Verbatim copy, images removed: write out the entries below.

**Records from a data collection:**
BEGIN

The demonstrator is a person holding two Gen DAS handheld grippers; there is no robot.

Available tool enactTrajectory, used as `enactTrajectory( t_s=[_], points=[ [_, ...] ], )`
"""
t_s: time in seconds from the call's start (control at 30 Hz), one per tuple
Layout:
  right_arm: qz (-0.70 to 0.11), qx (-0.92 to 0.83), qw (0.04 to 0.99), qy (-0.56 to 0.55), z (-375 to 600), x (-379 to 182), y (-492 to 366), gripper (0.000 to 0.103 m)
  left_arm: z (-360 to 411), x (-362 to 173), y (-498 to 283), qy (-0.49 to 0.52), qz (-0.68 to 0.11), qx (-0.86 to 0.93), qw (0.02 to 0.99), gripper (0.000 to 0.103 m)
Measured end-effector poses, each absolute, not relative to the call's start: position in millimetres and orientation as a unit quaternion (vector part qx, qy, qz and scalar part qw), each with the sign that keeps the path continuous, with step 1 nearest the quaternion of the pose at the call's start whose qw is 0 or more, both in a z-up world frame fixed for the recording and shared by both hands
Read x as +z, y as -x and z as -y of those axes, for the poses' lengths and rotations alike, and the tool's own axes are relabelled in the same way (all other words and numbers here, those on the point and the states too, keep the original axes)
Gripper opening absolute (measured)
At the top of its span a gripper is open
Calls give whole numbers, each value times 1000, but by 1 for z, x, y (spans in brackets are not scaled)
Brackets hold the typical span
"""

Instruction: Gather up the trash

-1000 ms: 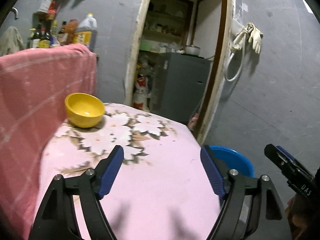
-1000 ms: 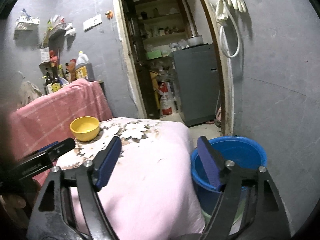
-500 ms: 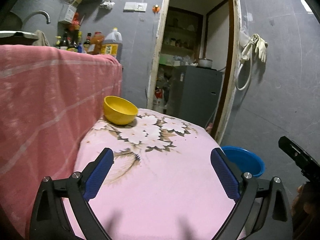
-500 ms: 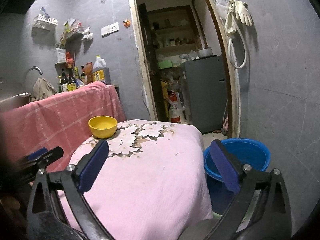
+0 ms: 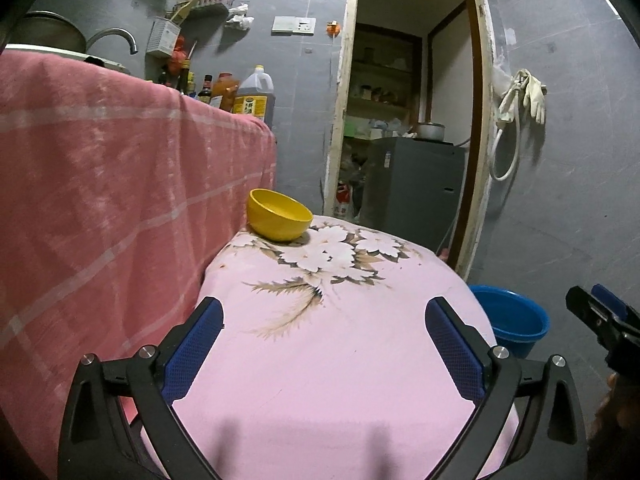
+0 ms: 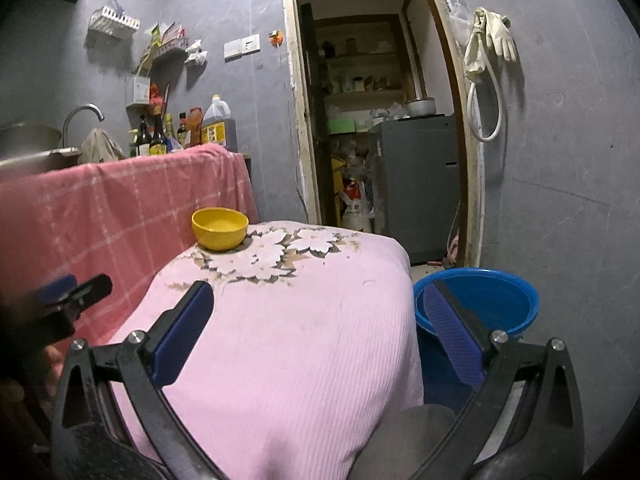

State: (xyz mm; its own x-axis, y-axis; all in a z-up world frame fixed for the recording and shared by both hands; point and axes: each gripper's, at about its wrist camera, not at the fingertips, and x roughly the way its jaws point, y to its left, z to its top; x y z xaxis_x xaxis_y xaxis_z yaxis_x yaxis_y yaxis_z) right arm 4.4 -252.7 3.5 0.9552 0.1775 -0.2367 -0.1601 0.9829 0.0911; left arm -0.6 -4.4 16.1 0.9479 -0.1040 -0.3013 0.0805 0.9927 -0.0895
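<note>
Blue plastic trash bucket [image 6: 480, 300] on floor beside pink floral cloth-covered table [image 5: 340, 360], round yellow plastic bowl [image 5: 279, 214] at far edge, L gripper [image 5: 324, 344] & R gripper [image 6: 324, 328] both just opened wide, nothing between jaws.

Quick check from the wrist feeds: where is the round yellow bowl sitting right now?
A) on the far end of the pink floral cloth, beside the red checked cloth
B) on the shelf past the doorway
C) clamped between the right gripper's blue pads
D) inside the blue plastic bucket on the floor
A: the round yellow bowl rests on the far end of the pink floral cloth, next to the red checked cloth, with nothing gripping it.
</note>
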Motion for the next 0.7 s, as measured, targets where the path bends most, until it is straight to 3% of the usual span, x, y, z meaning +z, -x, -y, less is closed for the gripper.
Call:
enactTrajectory(
  t_s=[0.7],
  points=[
    [-141, 71, 987, -32, 254, -11, -1, 103, 1, 0, 6, 21, -156, -41, 987, 99]
  ],
)
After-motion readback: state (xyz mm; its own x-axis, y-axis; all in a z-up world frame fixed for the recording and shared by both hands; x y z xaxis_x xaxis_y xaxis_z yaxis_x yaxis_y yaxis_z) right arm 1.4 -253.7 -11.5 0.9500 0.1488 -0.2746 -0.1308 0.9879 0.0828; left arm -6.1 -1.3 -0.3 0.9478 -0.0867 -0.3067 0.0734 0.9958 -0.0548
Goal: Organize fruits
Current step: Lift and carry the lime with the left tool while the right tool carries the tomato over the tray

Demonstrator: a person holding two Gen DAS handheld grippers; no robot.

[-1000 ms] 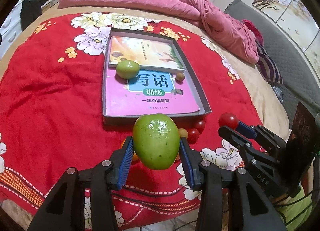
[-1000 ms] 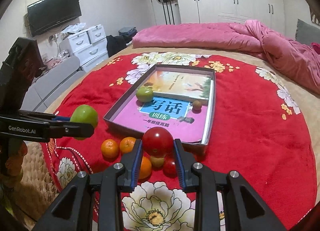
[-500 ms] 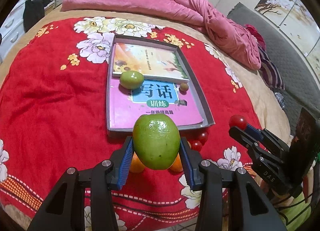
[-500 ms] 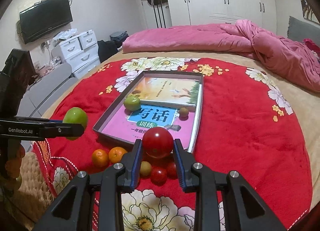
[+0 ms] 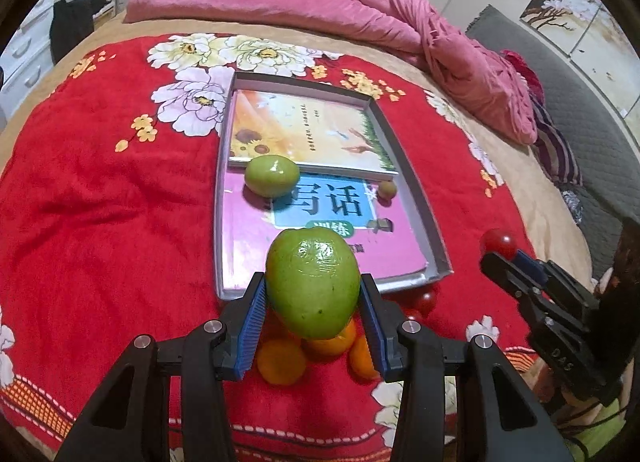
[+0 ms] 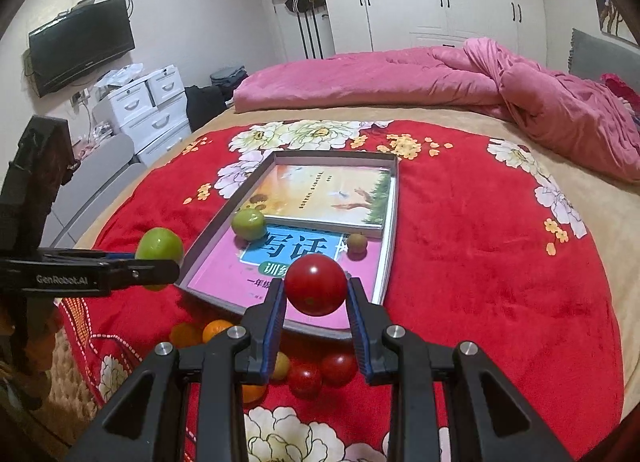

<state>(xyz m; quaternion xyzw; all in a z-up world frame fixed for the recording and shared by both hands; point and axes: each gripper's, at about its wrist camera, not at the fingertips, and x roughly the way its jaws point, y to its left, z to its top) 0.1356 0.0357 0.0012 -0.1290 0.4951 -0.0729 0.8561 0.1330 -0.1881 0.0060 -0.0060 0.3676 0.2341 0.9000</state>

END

**Exercise answer:**
The demonstrator is a person holding two Gen DAS handheld grippers; there is no robot.

Available tool enactTrajectory, used as `enactTrajectory( t_s=[_], points=[ [_, ...] ], )`
"""
t_s: time in seconds from the call's start (control at 30 Hz), one per tuple
Layout:
  right_arm: qz (-0.70 to 0.11), qx (-0.92 to 0.83), qw (0.04 to 0.99), qy (-0.56 to 0.55), z (-375 to 600), x (-379 to 182), y (-492 to 366), gripper (0.000 to 0.103 m)
  left_arm: z (-360 to 411), x (-362 to 173), y (-498 to 283), qy (-0.49 to 0.52), qz (-0.68 to 0.11), qx (-0.86 to 0.93), qw (0.02 to 0.99), gripper (0.000 to 0.103 m)
Measured end-effector poses, each absolute, not relative to the call's start: position in millimetres and orientation as a unit quaternion (vector part qx, qy, qz and scalar part qw), each with the sign that keeps the path continuous, with step 1 nearest the quaternion of the pose at the call's start whose qw is 0 or more, both in a z-up world frame fixed for the recording and shared by both hands
Read x as +z, y as -x and z as -y of those axes, for the poses' lengths and rotations alike, and the tool's own axes are relabelled in the same way (all other words and numbers here, those on the point and the states too, keep the original axes)
Gripper opening absolute (measured)
At the top of its span a gripper is open
Calls give whole numbers, each value times 1000, but by 1 for z, x, y (spans in brackets are not scaled)
Brackets hold the typical span
"""

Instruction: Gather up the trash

-1000 ms: 
-1000 ms: 
-500 ms: 
-500 ms: 
+0 ms: 
+0 ms: 

State: (xyz mm; its own x-axis, y-axis; all in a z-up world frame fixed for the recording and shared by both hands; point and axes: each gripper's, at about its wrist camera, not at the fingertips, and x roughly the way its jaws point, y to its left, z to its top; x y z xaxis_x xaxis_y xaxis_z yaxis_x yaxis_y yaxis_z) right arm 4.4 -252.7 3.5 0.9552 0.1775 -0.2367 -0.1601 0.9829 0.0911; left arm -0.6 -4.4 16.1 0.9479 -0.1040 -0.3013 0.0805 0.9927 -0.0895
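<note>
Blue plastic trash bucket [image 6: 480, 300] on floor beside pink floral cloth-covered table [image 5: 340, 360], round yellow plastic bowl [image 5: 279, 214] at far edge, L gripper [image 5: 324, 344] & R gripper [image 6: 324, 328] both just opened wide, nothing between jaws.

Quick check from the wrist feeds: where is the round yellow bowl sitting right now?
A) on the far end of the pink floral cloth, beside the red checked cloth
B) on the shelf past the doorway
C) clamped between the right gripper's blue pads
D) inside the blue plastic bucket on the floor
A: the round yellow bowl rests on the far end of the pink floral cloth, next to the red checked cloth, with nothing gripping it.
</note>
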Motion for the next 0.7 s, as measured, targets where the path bends most, until it is straight to 3% of the usual span, x, y, z meaning +z, -x, -y, less is closed for the gripper.
Call:
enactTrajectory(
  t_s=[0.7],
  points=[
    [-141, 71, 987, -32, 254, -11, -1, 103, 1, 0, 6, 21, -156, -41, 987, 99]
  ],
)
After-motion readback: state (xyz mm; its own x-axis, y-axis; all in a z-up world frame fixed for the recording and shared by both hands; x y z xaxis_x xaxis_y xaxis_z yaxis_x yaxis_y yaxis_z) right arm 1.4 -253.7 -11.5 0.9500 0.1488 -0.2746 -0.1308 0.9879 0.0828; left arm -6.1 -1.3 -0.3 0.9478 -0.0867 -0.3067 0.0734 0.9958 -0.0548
Goal: Organize fruits
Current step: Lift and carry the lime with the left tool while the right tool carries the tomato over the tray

Demonstrator: a person holding two Gen DAS handheld grippers; no robot.

[-1000 ms] 
[-1000 ms] 
[-500 ms] 
[-500 ms] 
[+0 ms] 
[+0 ms] 

<state>(xyz m; quaternion xyzw; all in a z-up world frame fixed for the recording and shared by both hands; point and axes: each gripper's, at about its wrist camera, not at the fingertips, and x roughly the way its jaws point, y to its left, z to its top) 0.1356 0.0357 0.0012 -0.1290 0.4951 -0.0729 0.8561 0.1330 -0.1881 0.0060 -0.0060 0.3676 0.2341 0.9000</state>

This answer requires no further additions.